Required action:
Look through the records below for the line with "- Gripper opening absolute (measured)" and the line with "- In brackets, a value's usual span", then return those lines and all lines between, exactly.

Provided records:
○ ○ ○ ○

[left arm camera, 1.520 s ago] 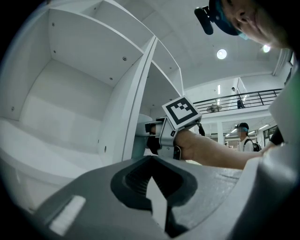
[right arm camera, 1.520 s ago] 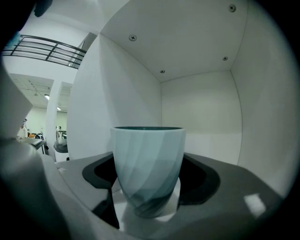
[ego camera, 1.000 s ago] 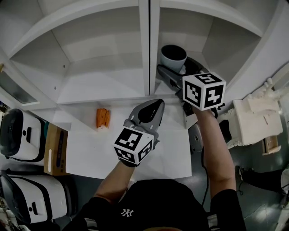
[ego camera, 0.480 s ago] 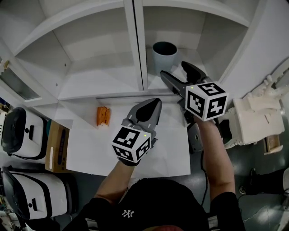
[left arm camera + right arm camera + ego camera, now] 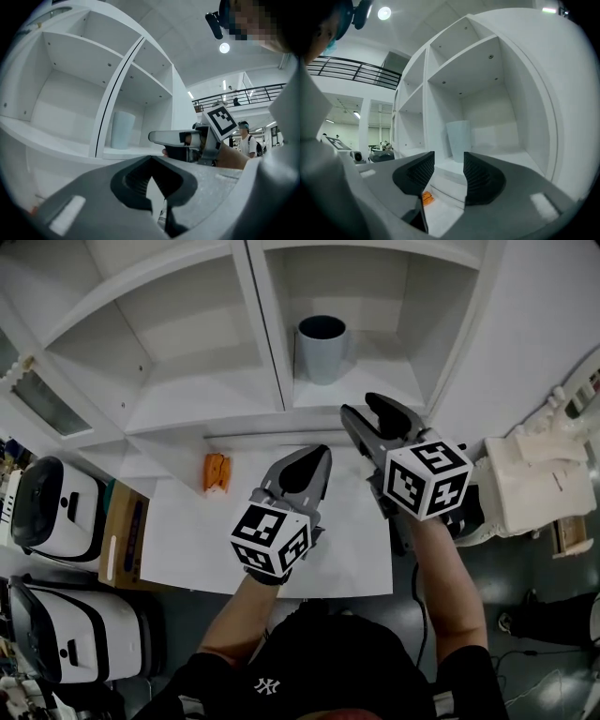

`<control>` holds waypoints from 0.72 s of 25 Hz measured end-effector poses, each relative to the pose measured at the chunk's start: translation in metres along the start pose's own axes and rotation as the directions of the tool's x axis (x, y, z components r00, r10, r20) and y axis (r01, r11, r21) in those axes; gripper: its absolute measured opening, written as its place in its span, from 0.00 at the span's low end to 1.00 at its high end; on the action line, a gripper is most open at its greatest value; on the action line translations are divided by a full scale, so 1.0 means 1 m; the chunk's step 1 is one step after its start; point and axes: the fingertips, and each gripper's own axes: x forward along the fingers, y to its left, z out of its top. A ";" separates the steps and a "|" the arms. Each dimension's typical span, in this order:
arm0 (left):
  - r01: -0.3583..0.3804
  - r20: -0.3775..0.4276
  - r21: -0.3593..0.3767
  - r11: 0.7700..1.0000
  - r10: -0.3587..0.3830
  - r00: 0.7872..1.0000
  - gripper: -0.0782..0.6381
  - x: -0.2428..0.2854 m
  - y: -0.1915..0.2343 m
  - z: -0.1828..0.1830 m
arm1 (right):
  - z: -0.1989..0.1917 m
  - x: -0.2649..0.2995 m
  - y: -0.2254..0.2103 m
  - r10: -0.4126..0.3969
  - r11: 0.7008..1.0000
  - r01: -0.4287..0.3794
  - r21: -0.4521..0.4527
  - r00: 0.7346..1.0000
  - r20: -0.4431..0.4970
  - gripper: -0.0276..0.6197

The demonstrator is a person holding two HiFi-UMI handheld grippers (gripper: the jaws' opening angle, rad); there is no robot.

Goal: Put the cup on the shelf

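Note:
A pale grey-blue cup (image 5: 322, 348) stands upright on the lower right compartment of the white shelf (image 5: 272, 418), free of both grippers. My right gripper (image 5: 367, 412) hovers open and empty just in front of that compartment, short of the cup. In the right gripper view the cup (image 5: 459, 136) shows beyond the parted jaws of the right gripper (image 5: 449, 176). My left gripper (image 5: 314, 461) is shut and empty over the white table (image 5: 356, 559), below the shelf's front edge. The left gripper view shows the cup (image 5: 123, 130) on the shelf beside the divider and the right gripper (image 5: 176, 137) near it.
A small orange object (image 5: 217, 472) lies on the table at the foot of the shelf, left of my left gripper. White headset-like devices (image 5: 42, 507) and a cardboard box (image 5: 117, 540) sit at the left. A white foam block (image 5: 530, 484) stands at the right.
My right gripper has let go of the cup and drawn back out of the compartment toward me. The cup stays standing on the shelf. The left gripper has barely moved.

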 end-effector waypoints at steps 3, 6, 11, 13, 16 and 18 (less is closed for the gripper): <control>-0.011 0.000 -0.001 1.000 0.011 1.000 0.11 -0.006 -0.010 -0.003 | -0.009 -0.017 0.007 0.012 1.000 -0.012 0.009 1.000 0.001 0.30; -0.020 0.002 0.001 1.000 0.020 1.000 0.11 -0.014 -0.021 -0.005 | -0.015 -0.033 0.015 0.019 1.000 -0.019 0.012 1.000 0.002 0.24; -0.029 0.004 0.005 1.000 0.029 1.000 0.11 -0.028 -0.040 -0.008 | -0.026 -0.061 0.029 0.034 0.999 -0.034 0.020 0.999 0.004 0.16; -0.035 0.004 0.006 0.999 0.035 0.999 0.11 -0.034 -0.047 -0.011 | -0.031 -0.072 0.034 0.041 0.999 -0.042 0.024 0.999 0.005 0.14; -0.042 0.002 0.006 0.999 0.042 0.999 0.11 -0.043 -0.058 -0.015 | -0.041 -0.088 0.042 0.050 0.998 -0.050 0.036 0.999 0.006 0.11; -0.045 0.001 0.004 0.999 0.045 0.999 0.11 -0.049 -0.065 -0.018 | -0.048 -0.097 0.047 0.056 0.997 -0.056 0.047 0.998 0.003 0.08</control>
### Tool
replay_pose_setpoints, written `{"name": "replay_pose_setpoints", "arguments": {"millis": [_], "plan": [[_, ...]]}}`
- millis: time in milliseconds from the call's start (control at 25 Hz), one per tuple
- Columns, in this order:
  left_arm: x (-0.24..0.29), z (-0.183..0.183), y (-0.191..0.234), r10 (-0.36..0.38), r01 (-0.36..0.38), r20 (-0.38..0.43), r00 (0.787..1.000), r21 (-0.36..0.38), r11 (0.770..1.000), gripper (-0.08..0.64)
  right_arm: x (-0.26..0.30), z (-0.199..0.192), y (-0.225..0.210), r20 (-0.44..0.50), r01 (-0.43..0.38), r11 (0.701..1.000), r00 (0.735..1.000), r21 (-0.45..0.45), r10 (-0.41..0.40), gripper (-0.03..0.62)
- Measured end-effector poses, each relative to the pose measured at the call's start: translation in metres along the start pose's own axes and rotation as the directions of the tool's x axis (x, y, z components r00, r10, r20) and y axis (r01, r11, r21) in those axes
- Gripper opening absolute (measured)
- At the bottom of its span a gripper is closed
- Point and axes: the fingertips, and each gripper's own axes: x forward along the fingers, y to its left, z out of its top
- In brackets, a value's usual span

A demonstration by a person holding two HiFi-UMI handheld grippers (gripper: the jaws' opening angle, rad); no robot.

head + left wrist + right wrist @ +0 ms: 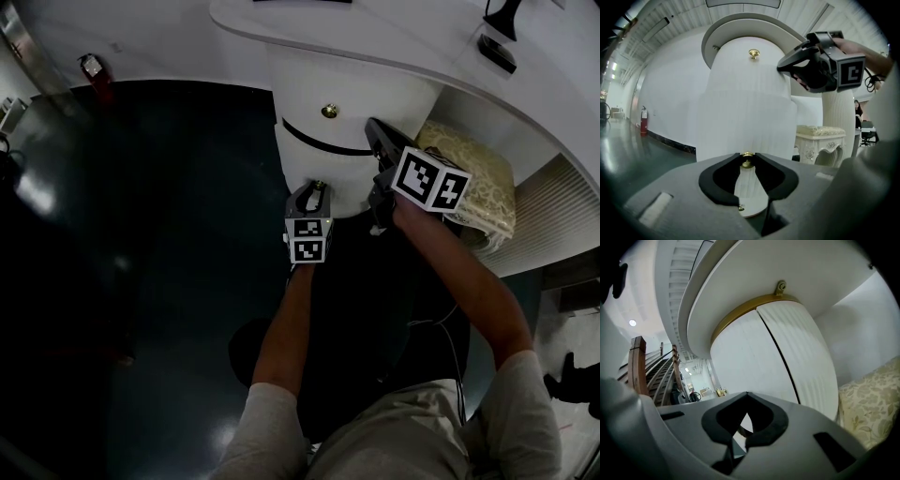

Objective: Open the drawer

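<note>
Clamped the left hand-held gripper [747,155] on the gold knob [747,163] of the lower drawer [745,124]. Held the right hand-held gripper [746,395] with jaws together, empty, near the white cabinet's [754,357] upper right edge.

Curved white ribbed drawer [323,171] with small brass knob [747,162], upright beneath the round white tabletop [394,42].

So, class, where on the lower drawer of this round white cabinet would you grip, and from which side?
Grip the brass knob at the middle of the lower drawer. The drawer's front is curved and fluted, and shows no other edge to catch. Come straight at the front, nearly level, with one jaw on each side of the knob, as the left gripper is set now.
</note>
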Motion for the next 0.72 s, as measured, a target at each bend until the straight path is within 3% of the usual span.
{"name": "replay_pose_setpoints", "arguments": {"millis": [440, 720], "plan": [[-0.019, -0.005, 0.001, 0.005, -0.005, -0.007, 1.000, 0.008, 1.000, 0.106, 0.000, 0.000, 0.001, -0.001, -0.032, 0.999, 0.999, 0.005, 0.032, 0.015], [-0.039, -0.010, -0.003, 0.013, -0.013, 0.014, 1.000, 0.005, 1.000, 0.106, -0.001, 0.000, -0.002, 0.008, -0.036, 0.999, 0.999, -0.038, 0.036, 0.015]]}}
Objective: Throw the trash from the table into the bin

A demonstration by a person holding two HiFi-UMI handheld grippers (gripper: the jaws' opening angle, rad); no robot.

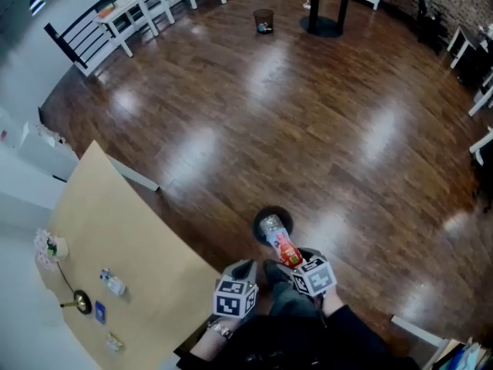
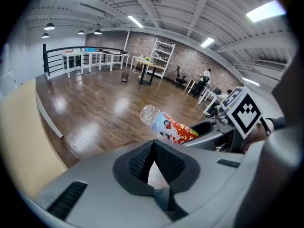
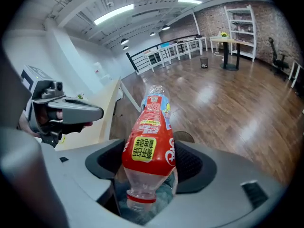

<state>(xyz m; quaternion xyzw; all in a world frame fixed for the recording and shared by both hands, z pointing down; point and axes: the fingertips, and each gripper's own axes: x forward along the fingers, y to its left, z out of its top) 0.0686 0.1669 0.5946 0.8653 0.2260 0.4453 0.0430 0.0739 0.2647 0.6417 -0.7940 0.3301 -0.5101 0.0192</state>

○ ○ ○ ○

Answer to the problem:
- Gripper opening absolute (measured)
- At the bottom of its span a gripper is closed
- Point and axes: the fingertips, and each gripper's own axes: x forward along the fingers, y to its left, z out of its top
- In brackets, a value's usual span

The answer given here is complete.